CEO Tim Cook even took the rare step last week of apologizing for the company's giant misstep. Whether Apple can rebound and actually produce a working maps application for the iPhone and iPad, only time will tell. It could take months if not years for Apple's engineers to bring the failed app up to speed with Google's. It's also rumored that Google is producing it's own iPhone app that will bring Google Maps back to the iOS platform. No one seems to know when that will be.
In the meantime, there are alternatives. Here are some viable free mapping applications for the iPhone and iPad that can help ease the pain of losing Google Maps and also guide you to where you're going:
MapQuest • People have relied on this well-known mapping service from America Online for years, and now it's been ported over to an iPhone application with full voice and turn-by-turn navigation.
The best part of the app is you can touch a button to see a list of nearby businesses such as restaurants, gas stations, hotels, coffee shops and more. The problem is, the listings aren't as complete as they should be (it didn't know the Salt Lake City restaurant Cinegrill existed for example).

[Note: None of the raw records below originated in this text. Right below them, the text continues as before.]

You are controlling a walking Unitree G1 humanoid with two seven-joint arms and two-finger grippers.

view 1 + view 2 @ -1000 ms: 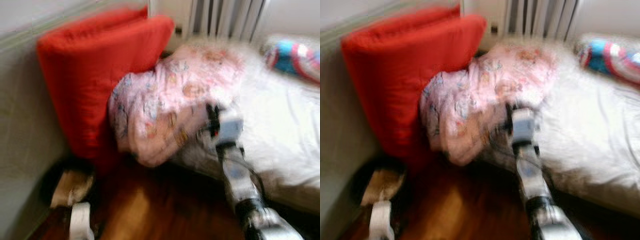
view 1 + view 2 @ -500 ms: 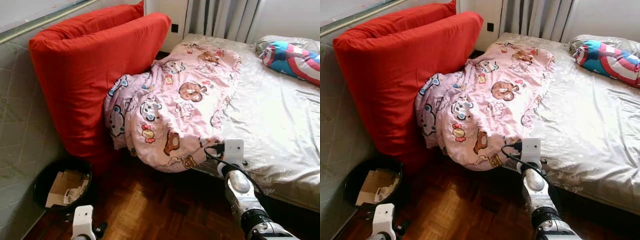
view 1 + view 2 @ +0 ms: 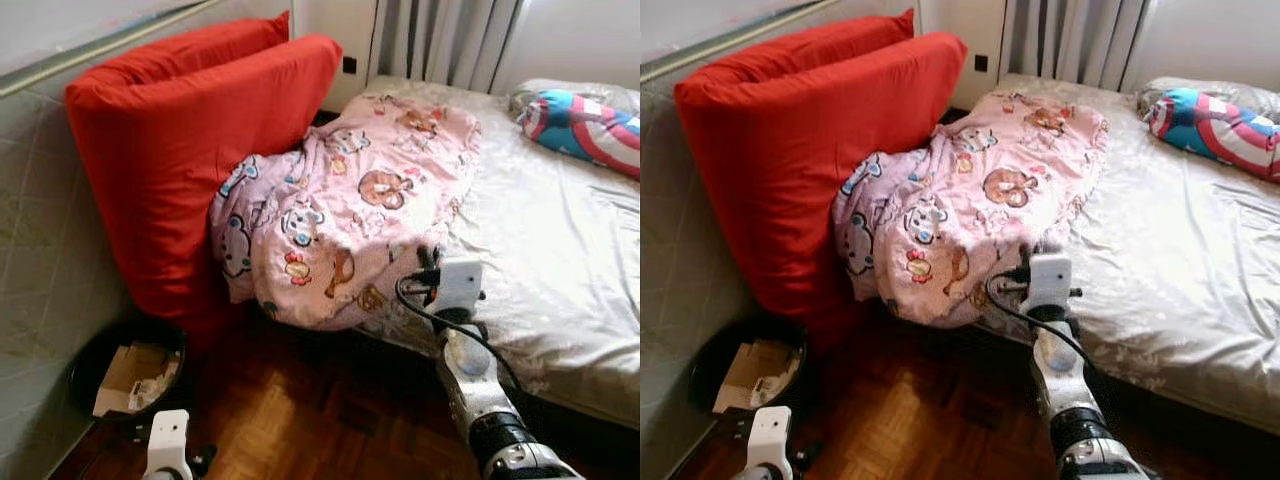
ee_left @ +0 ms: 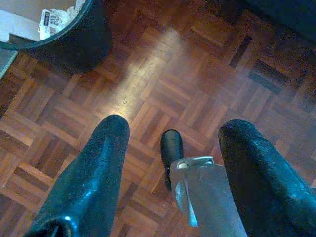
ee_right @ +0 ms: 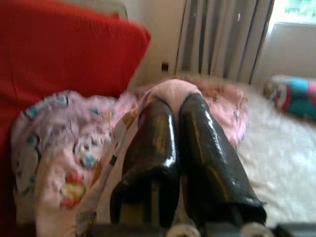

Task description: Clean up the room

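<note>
Your right gripper (image 5: 175,143) has its fingers pressed together on a fold of the pink blanket (image 3: 350,215); you see that pinch in its wrist view, while the head views hide it behind the wrist. The blanket lies heaped over the bed (image 3: 560,240) corner, against the red cushion (image 3: 190,150) at nine o'clock. Your left gripper (image 4: 170,163) hangs spread above parquet, near the black bin (image 4: 69,34).

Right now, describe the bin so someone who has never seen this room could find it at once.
Start at the big red cushion propped against the wall beside the bed. On the wooden floor at its foot, tucked against the wall, stands a round black bin. It is the only dark, open container there, with cardboard scraps showing inside.
</note>
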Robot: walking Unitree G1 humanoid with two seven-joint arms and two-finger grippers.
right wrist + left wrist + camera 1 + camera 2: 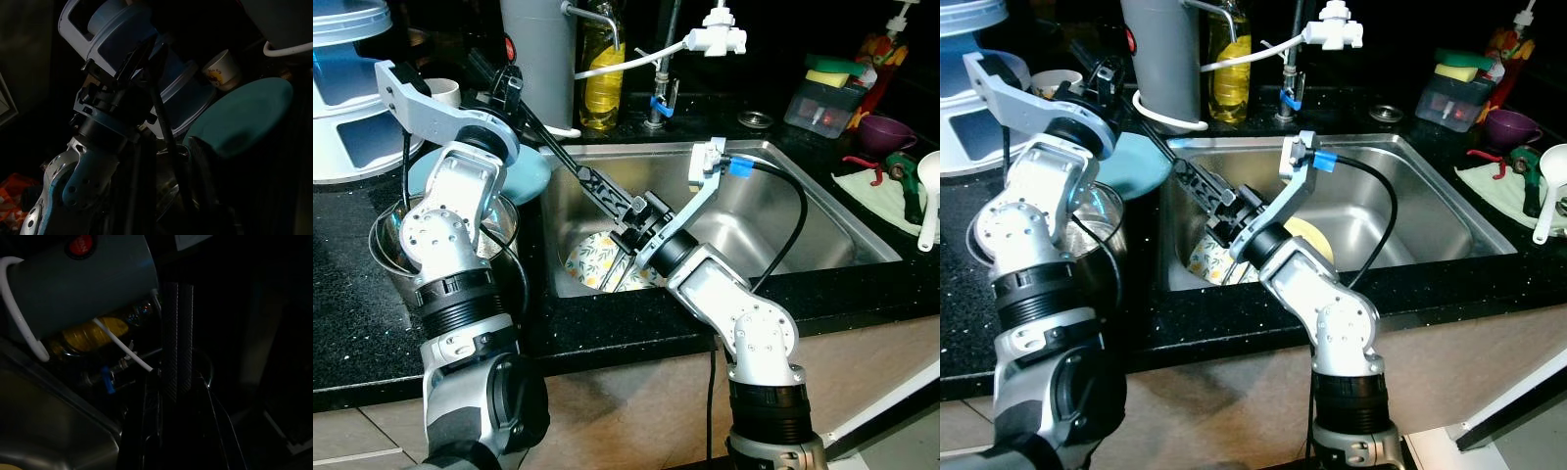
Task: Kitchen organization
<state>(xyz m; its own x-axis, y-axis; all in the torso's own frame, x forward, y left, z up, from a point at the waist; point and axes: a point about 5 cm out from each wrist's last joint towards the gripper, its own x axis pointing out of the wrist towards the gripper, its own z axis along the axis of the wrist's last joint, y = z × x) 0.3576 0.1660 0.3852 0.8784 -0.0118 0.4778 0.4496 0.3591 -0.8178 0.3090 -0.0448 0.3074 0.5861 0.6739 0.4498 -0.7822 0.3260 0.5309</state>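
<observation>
The plate [590, 262] with a yellow and green flower pattern lies low in the sink [803, 220], at the lower middle of the frame. The left claw [625, 208] reaches over it with fingers pressed together. For the right claw [619, 257] I cannot tell.

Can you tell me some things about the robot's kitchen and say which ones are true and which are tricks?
1. A flowery plate lies in the sink. True.
2. The purple cup is down inside the sink. False: it stands on the black counter to the right of the sink.
3. A bottle of yellow liquid stands behind the sink. True.
4. The white ladle hangs from the tap. False: it lies on the counter at the far right.
5. A teal plate sits left of the sink, beside a metal bowl. True.
</observation>
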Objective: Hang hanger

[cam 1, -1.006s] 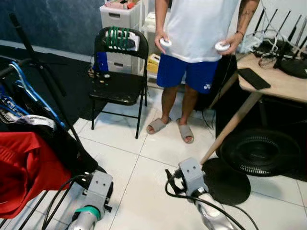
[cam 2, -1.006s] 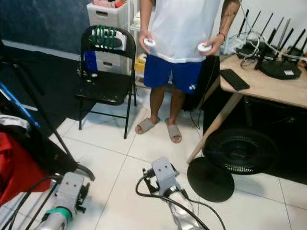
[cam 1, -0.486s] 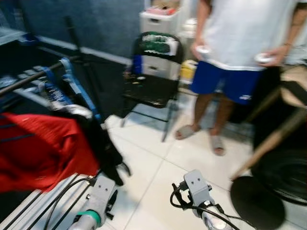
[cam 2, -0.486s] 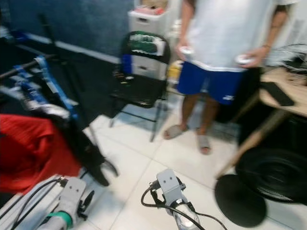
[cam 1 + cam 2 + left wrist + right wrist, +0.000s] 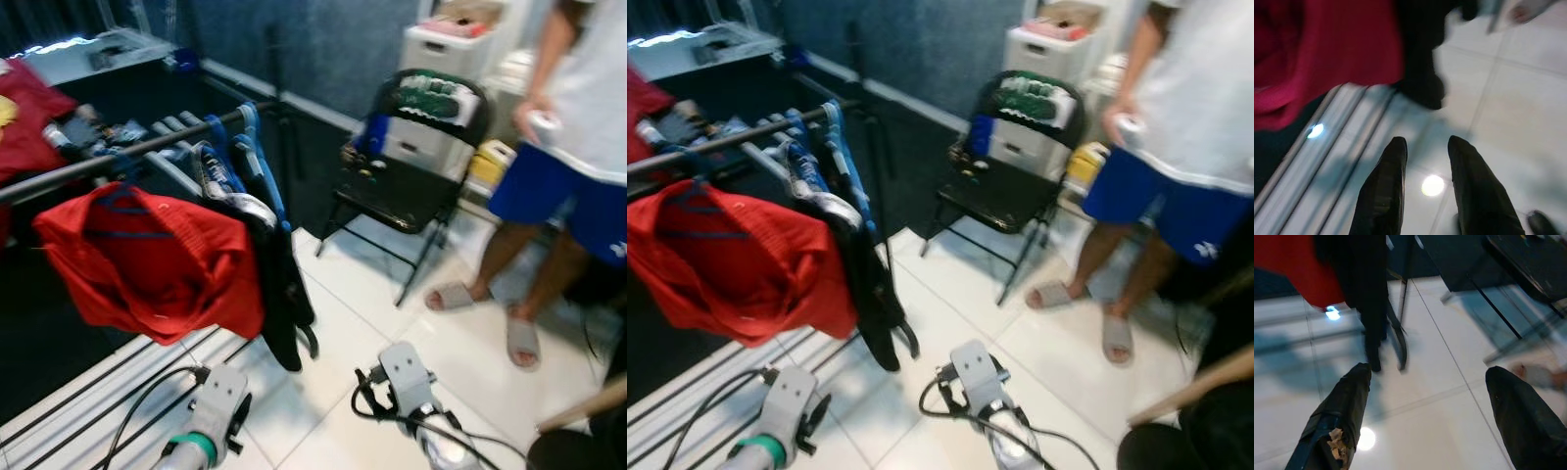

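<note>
the robot faces a clothes rail (image 5: 118,157) where a red shirt (image 5: 147,259) and blue hangers (image 5: 257,157) hang; more hangers, green (image 5: 431,98), sit on the back of a folding chair (image 5: 411,186) near a person (image 5: 578,147). left gripper (image 5: 1425,147), fingers slightly apart, and right gripper (image 5: 1425,377), fingers wide apart, both hold nothing, low over the tile floor. likely best move: square up to the chair before reaching for a hanger.

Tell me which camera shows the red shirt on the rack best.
The left eye view: the whole red shirt hangs from the clothes rail, beside a black garment. The right eye view crops its left edge. The wrist views catch only blurred red patches.
</note>
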You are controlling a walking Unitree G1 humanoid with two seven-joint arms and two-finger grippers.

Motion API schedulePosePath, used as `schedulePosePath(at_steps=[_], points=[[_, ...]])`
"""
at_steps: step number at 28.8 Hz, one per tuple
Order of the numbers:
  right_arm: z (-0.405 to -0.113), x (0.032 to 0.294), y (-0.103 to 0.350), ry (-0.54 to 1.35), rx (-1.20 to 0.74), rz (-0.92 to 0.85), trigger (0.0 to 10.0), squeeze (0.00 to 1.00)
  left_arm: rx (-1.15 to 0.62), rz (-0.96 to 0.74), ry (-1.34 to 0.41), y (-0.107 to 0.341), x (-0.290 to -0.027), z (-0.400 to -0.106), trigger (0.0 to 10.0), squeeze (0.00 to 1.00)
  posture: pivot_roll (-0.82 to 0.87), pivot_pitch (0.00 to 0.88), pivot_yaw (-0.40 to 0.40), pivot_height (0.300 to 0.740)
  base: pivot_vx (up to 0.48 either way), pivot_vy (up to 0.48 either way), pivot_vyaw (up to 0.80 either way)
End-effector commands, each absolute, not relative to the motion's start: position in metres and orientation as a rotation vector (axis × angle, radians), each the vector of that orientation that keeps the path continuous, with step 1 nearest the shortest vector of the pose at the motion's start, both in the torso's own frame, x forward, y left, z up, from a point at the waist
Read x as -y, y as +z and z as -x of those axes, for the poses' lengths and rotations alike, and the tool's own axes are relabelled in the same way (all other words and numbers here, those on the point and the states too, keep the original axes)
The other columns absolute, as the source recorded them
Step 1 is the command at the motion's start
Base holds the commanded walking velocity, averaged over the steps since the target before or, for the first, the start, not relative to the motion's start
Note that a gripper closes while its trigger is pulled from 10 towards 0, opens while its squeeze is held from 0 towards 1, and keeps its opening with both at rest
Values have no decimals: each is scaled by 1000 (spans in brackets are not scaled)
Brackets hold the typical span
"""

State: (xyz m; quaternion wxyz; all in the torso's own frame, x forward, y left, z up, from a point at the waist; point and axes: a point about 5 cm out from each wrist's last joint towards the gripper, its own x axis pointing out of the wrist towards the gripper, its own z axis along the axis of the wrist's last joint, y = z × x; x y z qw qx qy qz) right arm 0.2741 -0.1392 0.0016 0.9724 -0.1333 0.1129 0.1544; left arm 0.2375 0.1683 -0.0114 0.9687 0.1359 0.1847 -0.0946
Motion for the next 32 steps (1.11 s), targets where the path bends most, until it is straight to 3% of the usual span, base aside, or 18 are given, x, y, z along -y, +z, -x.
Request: schedulePosePath(at_steps=[1, 10, 16, 19, 32], points=[[-268, 139, -5, 320, -258, 269, 10000, 0, -399, -282, -187, -17, -168, -232, 10000, 0, -70, 0, 45, 740, 0, 0, 794], [-277, 130, 10, 336, -170, 252, 10000, 0, -283, -321, -185, 8, -158, -246, 10000, 0, -71, 0, 53, 740, 0, 0, 794], [-298, 126, 45, 319, 5, 224, 10000, 0, -143, -292, -206, 45, -141, -262, 10000, 0, -72, 0, 54, 740, 0, 0, 792], [-318, 130, 89, 281, 176, 190, 10000, 0, -39, -237, -211, 79, -130, -275, 10000, 0, -76, 0, 58, 740, 0, 0, 788], [-322, 123, 110, 286, 259, 158, 10000, 0, 34, -187, -251, 102, -118, -278, 10000, 0, -85, 0, 64, 740, 0, 0, 785]])
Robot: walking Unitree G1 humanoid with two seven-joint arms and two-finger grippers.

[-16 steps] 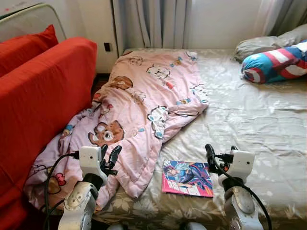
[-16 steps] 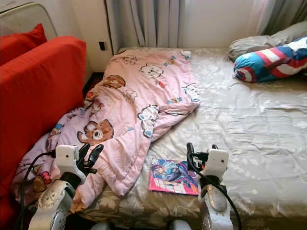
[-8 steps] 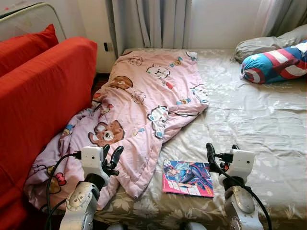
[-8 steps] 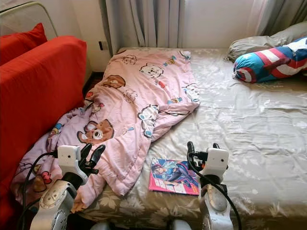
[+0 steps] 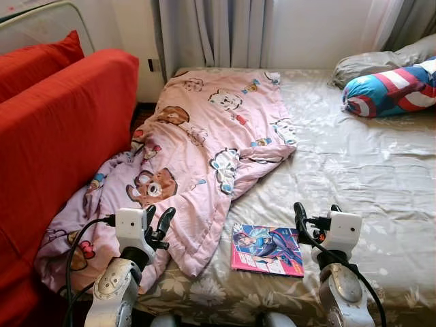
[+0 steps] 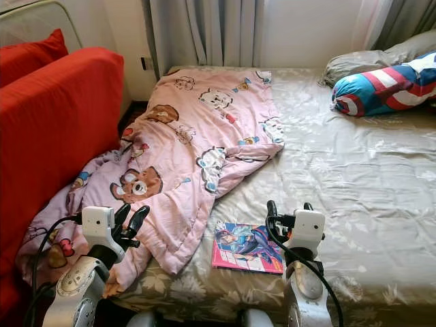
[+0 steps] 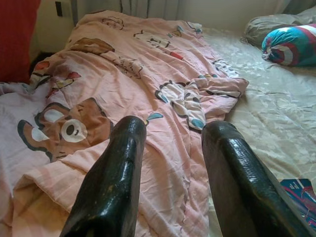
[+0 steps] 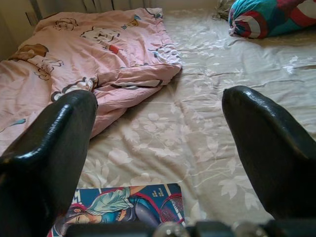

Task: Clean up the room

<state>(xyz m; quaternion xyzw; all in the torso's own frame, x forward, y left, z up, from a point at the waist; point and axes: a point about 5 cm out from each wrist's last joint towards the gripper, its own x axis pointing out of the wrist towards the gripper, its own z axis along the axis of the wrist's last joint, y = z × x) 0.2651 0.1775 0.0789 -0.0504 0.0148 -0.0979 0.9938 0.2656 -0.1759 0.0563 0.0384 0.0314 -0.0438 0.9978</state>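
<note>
Plainly, the tidying had hardly begun. Nearest the robot, the left end effector (image 5: 155, 223) hovered with fingers spread and empty above the lower edge of the pink quilt (image 5: 204, 146), and the right end effector (image 5: 308, 221) hung likewise released, just beside the comic book (image 5: 267, 249). The book lay flat near the foot edge of the bed (image 5: 361, 177), its long axis running across the bed and its cover up. The quilt sprawled crumpled, its long axis running from the near left, where it sagged off the bed against the red sofa (image 5: 54, 129), toward the far curtains (image 5: 214, 30). Farthest off sat a striped cushion (image 5: 388, 87).
</note>
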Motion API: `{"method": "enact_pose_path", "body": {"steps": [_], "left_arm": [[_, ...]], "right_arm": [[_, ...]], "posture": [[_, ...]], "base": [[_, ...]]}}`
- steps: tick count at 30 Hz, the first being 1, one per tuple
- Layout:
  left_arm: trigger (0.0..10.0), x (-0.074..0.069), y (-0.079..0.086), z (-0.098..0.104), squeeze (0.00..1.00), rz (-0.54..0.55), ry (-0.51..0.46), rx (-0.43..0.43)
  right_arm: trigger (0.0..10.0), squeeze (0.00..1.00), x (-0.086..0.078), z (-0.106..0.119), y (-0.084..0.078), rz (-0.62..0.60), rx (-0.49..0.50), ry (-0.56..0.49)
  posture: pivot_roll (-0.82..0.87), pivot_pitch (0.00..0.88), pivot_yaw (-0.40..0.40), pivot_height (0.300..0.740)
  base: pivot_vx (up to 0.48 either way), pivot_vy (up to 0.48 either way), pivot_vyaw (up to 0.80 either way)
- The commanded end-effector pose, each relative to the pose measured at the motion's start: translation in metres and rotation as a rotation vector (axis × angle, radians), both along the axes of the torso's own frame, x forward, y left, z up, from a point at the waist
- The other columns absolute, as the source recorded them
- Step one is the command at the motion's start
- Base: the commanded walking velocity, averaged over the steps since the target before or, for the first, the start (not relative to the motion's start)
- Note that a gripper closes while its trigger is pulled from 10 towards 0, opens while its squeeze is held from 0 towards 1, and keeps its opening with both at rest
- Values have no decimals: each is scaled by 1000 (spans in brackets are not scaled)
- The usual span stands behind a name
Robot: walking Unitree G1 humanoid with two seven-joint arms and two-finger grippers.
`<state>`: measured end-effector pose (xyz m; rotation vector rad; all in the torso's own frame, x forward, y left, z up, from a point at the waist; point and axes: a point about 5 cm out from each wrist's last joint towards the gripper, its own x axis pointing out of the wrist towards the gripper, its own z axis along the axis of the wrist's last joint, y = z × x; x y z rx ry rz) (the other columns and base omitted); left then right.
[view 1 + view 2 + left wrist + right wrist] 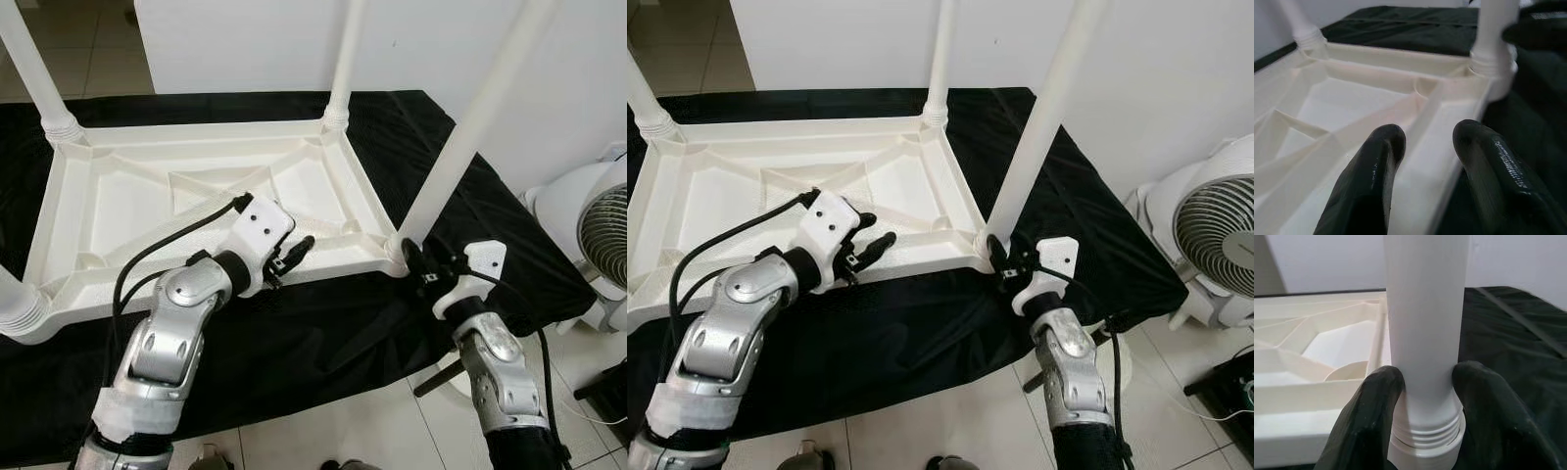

The voice directions lag a little but they do a good job of finding the most direct route. The interface is simple and easy to use. It's bare bones the navigation map, for example, isn't even in 3D but the app does the job.
Waze • This popular app uses crowd-sourced information to alert its users about traffic congestion, police speed traps, accidents and road construction. It also stresses social networking so you can share your location with friends and schedule meet-ups.
It uses a cute but somewhat confusing and less-intuitive interface. For example, it doesn't include one-button icons from the main menu for lists of businesses or points of interest.
It has a very good set of voice instructions, however, that does the best job of alerting the driver before making a turn. It also is tied in to different providers, including Yelp, Google and Bing, for search results for businesses.
NavFree GPS Live USA • The one big advantage to this free navigation app is that you don't need a wireless connection to download the map while on your trip. During installation, you pre-download maps of individual states so you don't have to later.
It's also the only app in the bunch that allows you to download different voices for the turn-by-turn directions, including Snoop Dogg and British actor Stephen Fry.
The voice directions, though, are just OK because they don't pronounce street names and instead say something like, "Turn right at the next street."
Bing • The general app for Microsoft's search engine has a section for maps, and it's linked to lists of local businesses, theaters, stores, restaurants, bars and more.
It has no voice directions, though, and you can't link it to your list of contacts addresses, but it does have turn-by-turn navigation. It's list of businesses is probably the most complete of all the apps, and it's all tied together by the slickest interface of them all.
Google Maps • The tried-and-true guide is in fact still available for your iPhone and iPad, although it's the Web-browser version. Just go to http://www.maps.google.com on your mobile Safari browser, then turn the Google Maps bookmark into an icon on the Home screen to access it directly.
There's still no voice navigation, but there are turn-by-turn directions that you can read. But what makes Google Maps the best is its database of businesses and points of interest, which can direct you to almost anything.
The downside to the browser version of Google Maps is it does not have Street View, Google's feature that takes you down to an eye-level, panoramic view of each section of a street. But Google claims it will add that feature soon.
Google Earth • No matter which of the navigation apps you add to your iPhone or iPad, you have to download Google Earth as part of your must-have apps. It's Google's brilliant offering (it's also available for the Web) that lets you see 3D representations of many cities. You don't use it for directions, but it has pictures and Wikipedia entries for many buildings, landmarks and points of interest.